BEGIN RECORDED DATA

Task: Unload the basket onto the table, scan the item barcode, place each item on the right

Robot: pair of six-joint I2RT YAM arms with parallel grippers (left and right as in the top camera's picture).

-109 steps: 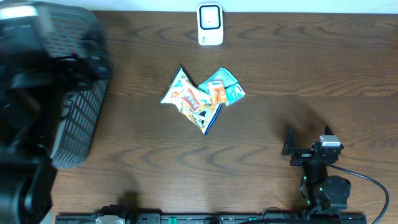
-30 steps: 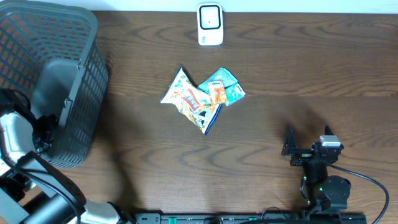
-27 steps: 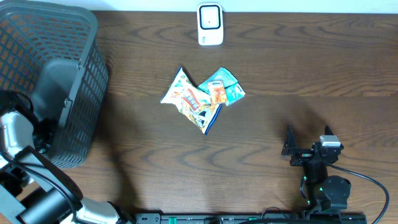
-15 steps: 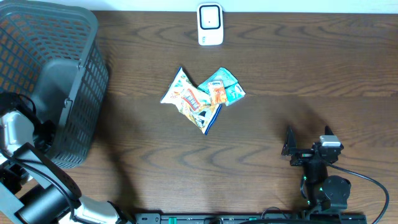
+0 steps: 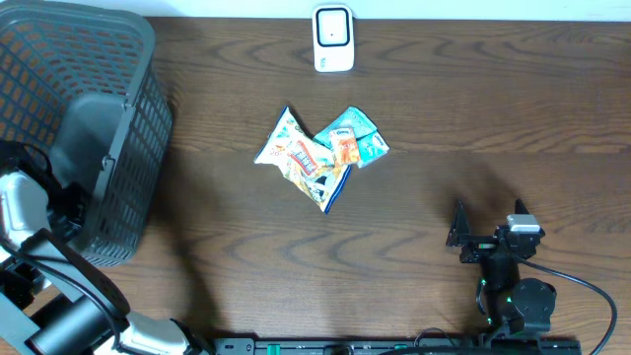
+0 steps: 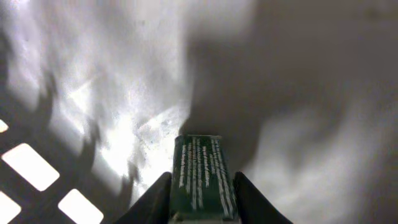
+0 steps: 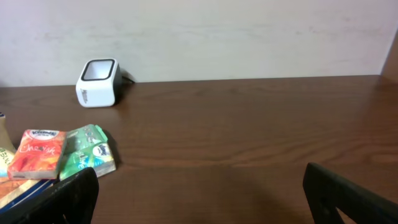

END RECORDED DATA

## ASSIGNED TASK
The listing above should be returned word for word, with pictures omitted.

## TASK RESULT
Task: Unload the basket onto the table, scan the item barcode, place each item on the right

Robot: pair of six-joint I2RT YAM arms with parallel grippers (left and right as in the top camera's picture).

-109 steps: 
-30 steps: 
-27 steps: 
-15 steps: 
+0 steps: 
+0 steps: 
+0 steps: 

No more is needed to finish this exercise.